> Task details:
Output only the span of lines that begins at the line containing "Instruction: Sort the" and ends at the last line of the data, both included, exactly as they appear.

#####

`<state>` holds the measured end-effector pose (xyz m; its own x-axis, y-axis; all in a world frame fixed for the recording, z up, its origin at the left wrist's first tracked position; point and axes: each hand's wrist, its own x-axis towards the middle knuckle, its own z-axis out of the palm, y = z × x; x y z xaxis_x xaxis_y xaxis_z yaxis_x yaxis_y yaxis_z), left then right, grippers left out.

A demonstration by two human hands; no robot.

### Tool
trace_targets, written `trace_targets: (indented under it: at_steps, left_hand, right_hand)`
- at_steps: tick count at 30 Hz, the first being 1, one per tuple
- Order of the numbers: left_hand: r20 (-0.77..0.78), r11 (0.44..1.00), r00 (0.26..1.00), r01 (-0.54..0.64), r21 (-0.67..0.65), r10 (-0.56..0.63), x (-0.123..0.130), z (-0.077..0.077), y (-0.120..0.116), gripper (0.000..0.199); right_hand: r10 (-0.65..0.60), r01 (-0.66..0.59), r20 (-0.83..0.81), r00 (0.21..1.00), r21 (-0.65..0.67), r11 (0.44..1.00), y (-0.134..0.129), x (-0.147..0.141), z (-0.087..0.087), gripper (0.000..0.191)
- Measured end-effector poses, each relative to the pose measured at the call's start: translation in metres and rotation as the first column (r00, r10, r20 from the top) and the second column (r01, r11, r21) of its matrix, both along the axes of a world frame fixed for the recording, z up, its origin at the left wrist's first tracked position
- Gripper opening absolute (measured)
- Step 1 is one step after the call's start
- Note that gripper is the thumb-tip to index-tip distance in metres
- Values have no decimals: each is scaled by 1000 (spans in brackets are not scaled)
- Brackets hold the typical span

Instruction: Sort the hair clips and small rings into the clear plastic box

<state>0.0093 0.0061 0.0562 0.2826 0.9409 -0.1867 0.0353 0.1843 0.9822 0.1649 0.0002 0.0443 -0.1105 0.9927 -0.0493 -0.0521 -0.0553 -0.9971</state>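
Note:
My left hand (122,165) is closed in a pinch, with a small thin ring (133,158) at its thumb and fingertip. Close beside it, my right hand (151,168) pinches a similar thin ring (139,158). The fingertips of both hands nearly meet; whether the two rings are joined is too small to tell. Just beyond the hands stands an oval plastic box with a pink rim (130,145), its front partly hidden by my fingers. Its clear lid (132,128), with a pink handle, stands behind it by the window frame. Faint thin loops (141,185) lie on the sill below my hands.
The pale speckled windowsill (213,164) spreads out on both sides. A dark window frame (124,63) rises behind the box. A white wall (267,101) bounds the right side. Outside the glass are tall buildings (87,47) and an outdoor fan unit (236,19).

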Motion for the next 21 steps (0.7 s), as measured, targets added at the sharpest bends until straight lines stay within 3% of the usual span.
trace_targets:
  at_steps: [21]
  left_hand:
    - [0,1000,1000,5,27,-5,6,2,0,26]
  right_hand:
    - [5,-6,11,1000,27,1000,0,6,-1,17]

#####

> Result for this task:
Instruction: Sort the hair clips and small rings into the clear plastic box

<state>0.0093 0.0061 0.0562 0.2826 0.9409 -0.1867 0.0353 0.1843 0.9822 0.1649 0.0002 0.0443 -0.1105 0.9927 -0.0493 -0.0521 -0.0553 -0.9971</state>
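Note:
My left hand (122,165) is closed in a pinch, with a small thin ring (133,158) at its thumb and fingertip. Close beside it, my right hand (151,168) pinches a similar thin ring (139,158). The fingertips of both hands nearly meet; whether the two rings are joined is too small to tell. Just beyond the hands stands an oval plastic box with a pink rim (130,145), its front partly hidden by my fingers. Its clear lid (132,128), with a pink handle, stands behind it by the window frame. Faint thin loops (141,185) lie on the sill below my hands.
The pale speckled windowsill (213,164) spreads out on both sides. A dark window frame (124,63) rises behind the box. A white wall (267,101) bounds the right side. Outside the glass are tall buildings (87,47) and an outdoor fan unit (236,19).
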
Motion for the next 21 steps (0.7 s), as measured, targets added at the sharpest bends until straight lines stay within 3% of the usual span.
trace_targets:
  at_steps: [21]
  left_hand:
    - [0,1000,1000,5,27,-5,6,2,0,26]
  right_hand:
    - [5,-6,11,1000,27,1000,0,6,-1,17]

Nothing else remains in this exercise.